Starting at the line that contains "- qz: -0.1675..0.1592" in the listing below, write out every line word for word until you have written the line that contains "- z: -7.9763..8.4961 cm".

### MATERIAL SUPPLIED

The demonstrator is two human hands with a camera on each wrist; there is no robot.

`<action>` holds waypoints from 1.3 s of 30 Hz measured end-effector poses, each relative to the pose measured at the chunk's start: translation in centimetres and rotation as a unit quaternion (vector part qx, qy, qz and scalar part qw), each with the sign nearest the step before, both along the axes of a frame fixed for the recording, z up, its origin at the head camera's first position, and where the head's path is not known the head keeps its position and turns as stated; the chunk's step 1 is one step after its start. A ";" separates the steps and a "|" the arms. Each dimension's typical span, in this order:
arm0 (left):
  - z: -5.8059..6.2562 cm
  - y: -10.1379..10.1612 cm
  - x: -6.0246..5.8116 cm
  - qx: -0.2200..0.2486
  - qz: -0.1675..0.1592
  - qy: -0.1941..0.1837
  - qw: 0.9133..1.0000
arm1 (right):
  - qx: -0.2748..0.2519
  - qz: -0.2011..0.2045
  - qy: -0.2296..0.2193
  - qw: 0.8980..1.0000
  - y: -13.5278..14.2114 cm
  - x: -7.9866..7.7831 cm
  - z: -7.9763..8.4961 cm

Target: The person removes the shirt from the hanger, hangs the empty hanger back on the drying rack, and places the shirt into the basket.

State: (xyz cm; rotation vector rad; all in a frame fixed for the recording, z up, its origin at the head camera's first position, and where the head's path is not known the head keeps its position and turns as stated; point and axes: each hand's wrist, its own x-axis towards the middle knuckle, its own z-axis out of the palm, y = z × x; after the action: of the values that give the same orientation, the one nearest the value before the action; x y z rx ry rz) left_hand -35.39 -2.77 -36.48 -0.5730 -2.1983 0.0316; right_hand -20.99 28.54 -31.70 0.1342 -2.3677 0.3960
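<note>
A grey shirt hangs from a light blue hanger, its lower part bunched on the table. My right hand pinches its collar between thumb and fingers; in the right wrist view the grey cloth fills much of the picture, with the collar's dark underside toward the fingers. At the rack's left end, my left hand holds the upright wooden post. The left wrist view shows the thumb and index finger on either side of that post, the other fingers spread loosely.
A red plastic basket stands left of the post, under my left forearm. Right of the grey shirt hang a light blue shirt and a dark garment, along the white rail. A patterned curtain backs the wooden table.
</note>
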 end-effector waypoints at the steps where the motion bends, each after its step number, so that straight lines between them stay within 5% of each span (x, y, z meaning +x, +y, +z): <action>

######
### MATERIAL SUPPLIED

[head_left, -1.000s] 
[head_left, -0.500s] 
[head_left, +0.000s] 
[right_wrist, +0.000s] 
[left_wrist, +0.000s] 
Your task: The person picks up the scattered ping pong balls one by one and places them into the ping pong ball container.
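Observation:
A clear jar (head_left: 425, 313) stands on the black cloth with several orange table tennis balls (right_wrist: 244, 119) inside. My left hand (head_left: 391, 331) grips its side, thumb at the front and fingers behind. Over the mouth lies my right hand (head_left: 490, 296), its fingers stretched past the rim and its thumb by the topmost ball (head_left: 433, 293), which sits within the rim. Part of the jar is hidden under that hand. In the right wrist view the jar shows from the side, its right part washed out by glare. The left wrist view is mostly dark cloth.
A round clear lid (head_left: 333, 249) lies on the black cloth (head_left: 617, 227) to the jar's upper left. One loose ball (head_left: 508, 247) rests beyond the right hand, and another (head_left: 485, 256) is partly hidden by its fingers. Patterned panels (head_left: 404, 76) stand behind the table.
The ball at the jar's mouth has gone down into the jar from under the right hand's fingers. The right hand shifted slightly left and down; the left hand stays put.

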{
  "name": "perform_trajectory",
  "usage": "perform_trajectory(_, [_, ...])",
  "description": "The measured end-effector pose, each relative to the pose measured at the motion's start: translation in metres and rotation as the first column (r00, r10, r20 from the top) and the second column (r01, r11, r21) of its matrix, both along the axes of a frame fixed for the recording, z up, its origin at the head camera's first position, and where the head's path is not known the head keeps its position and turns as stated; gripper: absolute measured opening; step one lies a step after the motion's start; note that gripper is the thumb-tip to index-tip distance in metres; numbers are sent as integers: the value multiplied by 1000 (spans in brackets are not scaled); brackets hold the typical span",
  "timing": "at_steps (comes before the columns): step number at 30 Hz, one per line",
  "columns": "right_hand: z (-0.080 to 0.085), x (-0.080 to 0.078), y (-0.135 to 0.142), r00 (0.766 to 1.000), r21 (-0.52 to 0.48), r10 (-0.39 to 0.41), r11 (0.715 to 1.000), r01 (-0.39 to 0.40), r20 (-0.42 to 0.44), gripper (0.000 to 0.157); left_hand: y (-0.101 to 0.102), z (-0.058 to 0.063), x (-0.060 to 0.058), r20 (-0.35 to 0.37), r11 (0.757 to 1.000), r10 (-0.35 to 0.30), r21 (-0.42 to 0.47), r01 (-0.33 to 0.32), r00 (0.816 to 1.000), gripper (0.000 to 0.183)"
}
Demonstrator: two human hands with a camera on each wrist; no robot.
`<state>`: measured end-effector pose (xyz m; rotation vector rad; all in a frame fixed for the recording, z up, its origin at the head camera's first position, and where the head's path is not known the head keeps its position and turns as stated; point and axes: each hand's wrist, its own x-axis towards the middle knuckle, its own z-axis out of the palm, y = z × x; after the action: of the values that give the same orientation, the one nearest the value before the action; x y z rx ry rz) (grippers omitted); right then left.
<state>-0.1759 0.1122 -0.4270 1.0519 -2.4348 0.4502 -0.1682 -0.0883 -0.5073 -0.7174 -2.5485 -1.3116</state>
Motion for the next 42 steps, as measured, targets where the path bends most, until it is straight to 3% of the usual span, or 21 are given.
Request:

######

ANSWER BELOW:
  - qz: -0.1675..0.1592
  - qy: -0.1941..0.1837
  - qw: 0.9133..1.0000
arm1 (right):
  - qx: -0.2748..0.2519
  - qz: -0.2011..0.2045
  - qy: -0.2296..0.2193
  - qw: 0.8980..1.0000
  - y: -13.5278..14.2114 cm
  - x: -7.9866..7.7831 cm
  - z: -7.9763..8.4961 cm

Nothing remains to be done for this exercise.